→ Data in this exercise

# # # # #

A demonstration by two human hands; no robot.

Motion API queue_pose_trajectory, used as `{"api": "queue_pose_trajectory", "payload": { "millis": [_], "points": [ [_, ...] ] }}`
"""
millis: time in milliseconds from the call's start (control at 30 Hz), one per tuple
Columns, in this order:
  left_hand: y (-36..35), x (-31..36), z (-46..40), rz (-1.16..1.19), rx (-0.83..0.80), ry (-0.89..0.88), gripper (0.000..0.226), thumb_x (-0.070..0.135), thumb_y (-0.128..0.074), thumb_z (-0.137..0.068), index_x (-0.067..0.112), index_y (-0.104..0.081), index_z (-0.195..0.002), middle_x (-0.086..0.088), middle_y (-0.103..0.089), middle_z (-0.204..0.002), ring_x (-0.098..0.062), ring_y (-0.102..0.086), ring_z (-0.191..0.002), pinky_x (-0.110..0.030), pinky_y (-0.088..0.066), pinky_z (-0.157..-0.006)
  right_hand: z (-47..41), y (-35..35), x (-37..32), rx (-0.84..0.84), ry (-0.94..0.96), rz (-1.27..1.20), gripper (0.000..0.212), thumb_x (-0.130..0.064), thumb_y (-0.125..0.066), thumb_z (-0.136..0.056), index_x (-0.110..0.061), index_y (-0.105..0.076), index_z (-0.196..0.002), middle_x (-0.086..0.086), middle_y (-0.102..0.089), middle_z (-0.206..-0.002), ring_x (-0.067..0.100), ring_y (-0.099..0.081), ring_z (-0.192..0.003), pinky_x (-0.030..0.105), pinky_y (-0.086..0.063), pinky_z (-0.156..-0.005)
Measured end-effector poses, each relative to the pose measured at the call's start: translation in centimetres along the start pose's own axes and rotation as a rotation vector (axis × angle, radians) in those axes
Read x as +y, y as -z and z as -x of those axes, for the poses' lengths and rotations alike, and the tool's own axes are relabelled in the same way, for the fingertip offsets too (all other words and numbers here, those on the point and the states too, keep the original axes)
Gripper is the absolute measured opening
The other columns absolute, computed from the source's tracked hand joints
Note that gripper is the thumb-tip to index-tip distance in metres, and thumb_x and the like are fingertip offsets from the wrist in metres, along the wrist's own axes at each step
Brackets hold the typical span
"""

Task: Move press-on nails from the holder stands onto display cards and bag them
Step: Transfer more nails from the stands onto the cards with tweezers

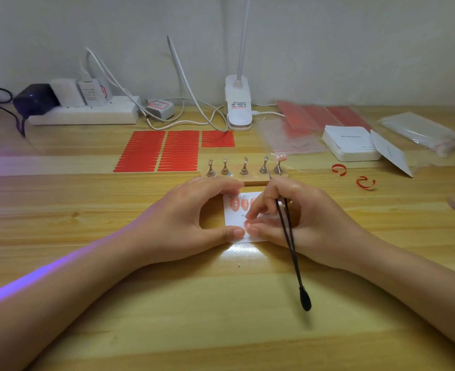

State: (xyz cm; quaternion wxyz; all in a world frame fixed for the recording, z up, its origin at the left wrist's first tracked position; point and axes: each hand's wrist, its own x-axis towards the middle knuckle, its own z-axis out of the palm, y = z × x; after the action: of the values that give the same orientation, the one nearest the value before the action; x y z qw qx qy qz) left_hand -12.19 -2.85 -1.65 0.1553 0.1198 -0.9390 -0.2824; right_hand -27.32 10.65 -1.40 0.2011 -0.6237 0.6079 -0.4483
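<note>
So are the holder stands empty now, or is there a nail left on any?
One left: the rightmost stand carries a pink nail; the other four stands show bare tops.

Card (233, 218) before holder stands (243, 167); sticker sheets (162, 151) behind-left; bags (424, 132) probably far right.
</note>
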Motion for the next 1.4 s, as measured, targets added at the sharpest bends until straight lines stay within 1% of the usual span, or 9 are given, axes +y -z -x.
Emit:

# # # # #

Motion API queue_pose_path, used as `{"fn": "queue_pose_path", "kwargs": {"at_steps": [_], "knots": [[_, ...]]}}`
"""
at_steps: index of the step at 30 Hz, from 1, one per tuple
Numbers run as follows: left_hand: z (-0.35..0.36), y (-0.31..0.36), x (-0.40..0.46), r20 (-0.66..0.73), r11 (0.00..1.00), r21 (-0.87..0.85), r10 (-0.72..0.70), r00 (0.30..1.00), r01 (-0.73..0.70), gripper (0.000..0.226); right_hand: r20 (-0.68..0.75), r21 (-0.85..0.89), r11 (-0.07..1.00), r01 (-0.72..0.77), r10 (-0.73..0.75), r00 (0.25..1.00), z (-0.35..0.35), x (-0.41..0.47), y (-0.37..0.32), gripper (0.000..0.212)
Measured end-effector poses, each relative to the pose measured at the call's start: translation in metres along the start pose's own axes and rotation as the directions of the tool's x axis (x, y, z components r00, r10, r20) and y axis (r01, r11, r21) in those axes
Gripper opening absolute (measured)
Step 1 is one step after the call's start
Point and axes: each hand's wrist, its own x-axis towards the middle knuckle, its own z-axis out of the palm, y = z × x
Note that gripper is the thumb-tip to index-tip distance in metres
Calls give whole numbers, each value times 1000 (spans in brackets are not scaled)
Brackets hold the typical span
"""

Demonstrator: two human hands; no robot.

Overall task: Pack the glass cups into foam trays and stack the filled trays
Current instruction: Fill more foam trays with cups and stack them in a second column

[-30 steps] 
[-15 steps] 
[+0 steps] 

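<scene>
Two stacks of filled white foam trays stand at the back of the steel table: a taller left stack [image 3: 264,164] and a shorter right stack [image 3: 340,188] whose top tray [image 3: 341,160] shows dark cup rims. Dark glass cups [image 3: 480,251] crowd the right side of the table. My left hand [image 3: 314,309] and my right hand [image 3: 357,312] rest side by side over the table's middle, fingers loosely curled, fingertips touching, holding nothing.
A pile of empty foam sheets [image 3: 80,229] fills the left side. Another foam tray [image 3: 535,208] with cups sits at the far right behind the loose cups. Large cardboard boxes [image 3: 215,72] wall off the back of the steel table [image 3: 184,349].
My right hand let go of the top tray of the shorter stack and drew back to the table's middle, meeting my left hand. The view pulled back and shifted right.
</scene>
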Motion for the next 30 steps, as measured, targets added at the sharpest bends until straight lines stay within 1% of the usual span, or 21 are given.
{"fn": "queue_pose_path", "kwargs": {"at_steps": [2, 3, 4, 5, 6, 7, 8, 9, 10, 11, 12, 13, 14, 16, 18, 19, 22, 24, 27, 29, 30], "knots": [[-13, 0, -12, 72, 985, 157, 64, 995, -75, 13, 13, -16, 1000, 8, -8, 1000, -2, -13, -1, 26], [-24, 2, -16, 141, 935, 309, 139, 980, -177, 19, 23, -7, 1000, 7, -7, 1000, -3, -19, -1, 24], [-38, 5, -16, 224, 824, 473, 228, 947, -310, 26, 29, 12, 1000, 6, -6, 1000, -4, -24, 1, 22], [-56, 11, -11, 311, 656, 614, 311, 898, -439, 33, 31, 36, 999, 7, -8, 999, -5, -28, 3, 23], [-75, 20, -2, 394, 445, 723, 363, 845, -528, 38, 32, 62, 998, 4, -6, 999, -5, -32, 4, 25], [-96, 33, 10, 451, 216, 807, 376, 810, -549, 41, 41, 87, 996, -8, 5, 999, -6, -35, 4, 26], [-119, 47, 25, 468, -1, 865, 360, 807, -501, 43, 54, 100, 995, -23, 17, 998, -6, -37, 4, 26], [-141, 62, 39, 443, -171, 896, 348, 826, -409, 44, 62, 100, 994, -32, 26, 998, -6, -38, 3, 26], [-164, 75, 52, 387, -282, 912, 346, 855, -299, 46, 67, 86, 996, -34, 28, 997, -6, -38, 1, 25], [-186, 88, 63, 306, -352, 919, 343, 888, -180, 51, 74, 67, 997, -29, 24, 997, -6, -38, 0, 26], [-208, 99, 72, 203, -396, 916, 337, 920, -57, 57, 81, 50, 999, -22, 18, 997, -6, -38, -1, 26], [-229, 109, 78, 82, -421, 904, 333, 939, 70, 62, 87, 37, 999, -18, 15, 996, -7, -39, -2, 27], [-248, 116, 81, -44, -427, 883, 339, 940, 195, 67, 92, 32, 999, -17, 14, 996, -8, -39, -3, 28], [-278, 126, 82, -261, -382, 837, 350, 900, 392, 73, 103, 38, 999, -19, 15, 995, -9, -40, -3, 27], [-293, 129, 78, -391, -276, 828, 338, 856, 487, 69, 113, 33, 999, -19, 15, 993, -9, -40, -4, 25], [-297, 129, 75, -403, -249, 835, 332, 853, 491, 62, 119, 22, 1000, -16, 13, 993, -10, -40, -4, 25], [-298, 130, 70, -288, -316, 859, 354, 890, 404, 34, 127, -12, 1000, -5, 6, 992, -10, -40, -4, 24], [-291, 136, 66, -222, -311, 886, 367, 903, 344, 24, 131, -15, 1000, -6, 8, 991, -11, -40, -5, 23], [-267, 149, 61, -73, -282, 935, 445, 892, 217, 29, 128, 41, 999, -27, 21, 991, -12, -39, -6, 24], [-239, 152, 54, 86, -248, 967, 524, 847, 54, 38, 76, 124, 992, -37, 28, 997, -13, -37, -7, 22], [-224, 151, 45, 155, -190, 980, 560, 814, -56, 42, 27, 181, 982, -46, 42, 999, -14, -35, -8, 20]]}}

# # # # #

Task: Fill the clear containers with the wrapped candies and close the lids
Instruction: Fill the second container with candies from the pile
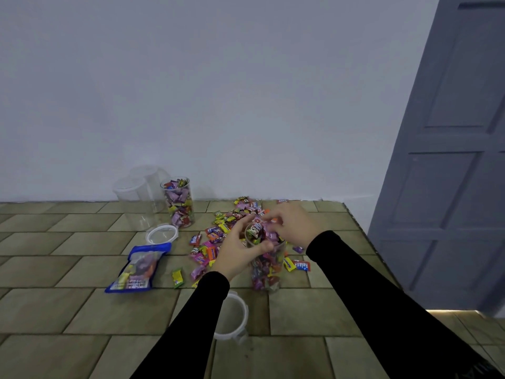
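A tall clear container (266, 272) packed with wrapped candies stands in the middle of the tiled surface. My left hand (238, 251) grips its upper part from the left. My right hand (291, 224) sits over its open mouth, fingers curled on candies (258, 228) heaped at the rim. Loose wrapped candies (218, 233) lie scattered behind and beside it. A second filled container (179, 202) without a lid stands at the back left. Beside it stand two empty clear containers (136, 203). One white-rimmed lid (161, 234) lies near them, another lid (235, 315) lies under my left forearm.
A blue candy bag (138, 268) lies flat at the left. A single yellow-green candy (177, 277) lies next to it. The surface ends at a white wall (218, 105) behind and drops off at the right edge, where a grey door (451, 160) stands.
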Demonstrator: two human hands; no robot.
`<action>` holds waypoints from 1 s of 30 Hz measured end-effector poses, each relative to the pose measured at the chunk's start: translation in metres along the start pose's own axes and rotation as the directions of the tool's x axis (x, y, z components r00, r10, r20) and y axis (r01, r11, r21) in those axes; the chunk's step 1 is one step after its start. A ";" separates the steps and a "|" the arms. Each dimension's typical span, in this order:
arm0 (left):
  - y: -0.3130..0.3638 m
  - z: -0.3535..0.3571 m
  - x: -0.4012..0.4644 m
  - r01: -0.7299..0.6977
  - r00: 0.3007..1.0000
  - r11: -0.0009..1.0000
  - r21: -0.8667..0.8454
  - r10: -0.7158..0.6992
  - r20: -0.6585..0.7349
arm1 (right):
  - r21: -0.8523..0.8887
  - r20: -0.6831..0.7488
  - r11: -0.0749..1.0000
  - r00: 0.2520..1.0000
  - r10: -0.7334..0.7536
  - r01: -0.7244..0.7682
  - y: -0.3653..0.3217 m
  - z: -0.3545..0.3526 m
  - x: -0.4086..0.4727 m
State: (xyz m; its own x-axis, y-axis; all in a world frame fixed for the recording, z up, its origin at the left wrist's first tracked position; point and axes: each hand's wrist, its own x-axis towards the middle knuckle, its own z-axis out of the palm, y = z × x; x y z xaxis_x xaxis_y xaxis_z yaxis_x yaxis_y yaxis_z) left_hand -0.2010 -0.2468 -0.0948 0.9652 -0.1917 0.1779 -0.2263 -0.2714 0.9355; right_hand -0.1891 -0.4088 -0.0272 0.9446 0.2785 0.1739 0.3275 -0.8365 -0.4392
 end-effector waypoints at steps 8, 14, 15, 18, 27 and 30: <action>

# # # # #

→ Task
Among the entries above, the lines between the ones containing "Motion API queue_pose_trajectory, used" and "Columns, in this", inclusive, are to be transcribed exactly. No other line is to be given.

→ Output for this exercise
Motion API queue_pose_trajectory, used as `{"api": "queue_pose_trajectory", "payload": { "millis": [_], "points": [ [_, ...] ] }}`
"""
millis: time in milliseconds from the call's start (control at 30 Hz), one per tuple
Columns, in this order:

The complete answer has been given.